Рассказчик он был великолепный: его мудрый глаз выкристаллизовывал суть события или героя повествования, обрамлял рассказ острыми, емкими, колоритными деталями. Он сам получал удовольствие от воспоминаний, и это заражало восторгом нас – слушающих. Его открытый смех, искрящиеся лукавством прищуренные глаза, жилистая ладонь с тонкими, беспокойными пальцами, перекатывающиеся желваки под сухой, натянутой кожей щек, порывистые, беспокойные жесты – и вдруг затишье, пауза, спокойствие, напряжение… Его ломкая, длинная фигура, голос, интонации – всё, всё запечатлелось в моей памяти разрозненными картинками. Он говорил о театре, о том, что его надо “строить”, о том, что время меняется и он за ним уже не успевает, о том, что он его уже не слышит. Я видела, как это его мучит и как он отчаянно ищет, пытается найти ответы на главные для него вопросы. Он говорил о Станиславском как об очень близком человеке, который словно еще несколько минут назад был здесь, в этой комнате, и только сейчас ненадолго вышел. Он говорил об актерах МХАТа с отеческой тревогой, раздражением, горечью и любовью. Он вдруг замолкал, погружался в паузу, уходил в нее всё глубже и глубже, и никто из присутствующих не смел ее потревожить, нарушить, прервать… Им невозможно было не зачароваться, не плениться его сверхмощной энергией и талантом, хотелось быть рядом и слушать, и наблюдать, и поглощать. Его фраза о том, что нужно в театре всё менять и вести жизнь этого организма необходимо по-новому, но он, Ефремов, не знает, как и куда, – упала в меня навсегда, и я часто теперь адресую его вопросы себе: а ты знаешь, как и куда сегодня должен идти театр?.. А ты слышишь время?.. А ты успеваешь понимать сегодняшний день?.. И часто на эти вопросы у меня нет ответов…
Я летела из Бостона, и Рома, который еще оставался в Америке, дал мне задание отнести Олегу Николаевичу письмо.
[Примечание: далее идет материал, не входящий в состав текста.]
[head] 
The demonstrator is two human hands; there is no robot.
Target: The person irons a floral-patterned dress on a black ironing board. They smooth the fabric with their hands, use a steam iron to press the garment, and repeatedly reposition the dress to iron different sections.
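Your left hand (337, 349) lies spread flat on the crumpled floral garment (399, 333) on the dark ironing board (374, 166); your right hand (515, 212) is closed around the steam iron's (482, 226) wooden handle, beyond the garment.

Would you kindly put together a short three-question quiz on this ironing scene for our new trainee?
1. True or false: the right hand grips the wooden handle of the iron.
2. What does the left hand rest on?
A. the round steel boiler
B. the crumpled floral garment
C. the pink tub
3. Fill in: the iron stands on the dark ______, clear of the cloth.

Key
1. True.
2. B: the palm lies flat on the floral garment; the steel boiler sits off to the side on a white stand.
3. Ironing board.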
Долго спрашивал, сделаю ли, не заробею ли. Я была не очень уверена, что выполню задание: был конец августа, театр был в отпуске, и письмо надо было нести Олегу Николаевичу домой.
В Москве была жара. Я вошла в подъезд ефремовского дома, пошла по лестнице пешком, подсознательно пытаясь оттянуть волнующий момент. Уперлась в ефремовскую дверь. Решительно вдавила кнопку звонка. Дверь распахнулась. Олег Николаевич стоял передо мной в коротком халате, из-под которого струились длиннющие, тонкие, безбрючные ноги. Я сунула ему письмо и, не увидя его лица, стремглав бросилась по лестнице вниз. Только на улице, отдышавшись и сбросив с себя замешательство и остатки ефремовской энергетики, я расхохоталась от своего глупого бегства и его худющих ног. Забавно, что я чувствовала исходящую от него мужскую опасность и что она так весело растворилась от его безбрючного вида.
Олег Николаевич преподал мне несколько уроков, которым я следую всю жизнь. Вот один из них. Мы пошли на какой-то праздничный вечер в “Ленком”, сели втроем за столик, Рома ушел за вином, и мы остались вдвоем среди шумящей театральной толпы. Настроение у меня было невеселое, Олег Николаевич это заметил, спросил, в чем дело. Я отвечала, что меня ругают в рецензиях за мой спектакль. Ефремов: “Ну, ты-то сделала свою работу честно?” – “Да”. Ефремов: “Тогда зачем ты читаешь всякую дрянь? Я думал, ты умнее!” Мне стало стыдно. Я перестала читать рецензии на свои спектакли, и, даже когда неминуемо мне приходилось узнавать дурные отзывы, в меня это не попадало. Так со временем я освободилась от желания знать мнение большинства и от рефлексии по поводу любых негативных высказываний в свой адрес. Эту легкость, эту свободу мне подарил Олег Николаевич.
В 1997 году Олег Николаевич выпускает одну из своих последних режиссерских работ – чеховских “Трех сестер”. Интонация этого спектакля, его живая, пронзительная нота до сих пор слышится мне… Ефремов рассказывал здесь акварельно-грустную историю о потерянных, одиноких людях, прощающихся со своим детством, со своей юностью, со всем теплым и сердечным, чем они были защищены в родном доме, прощающихся со своими мечтами, понимающих, но не верящих в безысходность и обреченность. Висящий в воздухе сад, придуманный Левенталем, кольцом сжимает легкий белый дом сестер Прозоровых, в этом образе зыбкая, ускользающая и колеблющаяся реальность. Буквально с самого начала спектакля ком встал у меня в горле, я с ним безуспешно боролась, потом отпустила, и слезы горячими каплями до конца спектакля заливали мне лицо.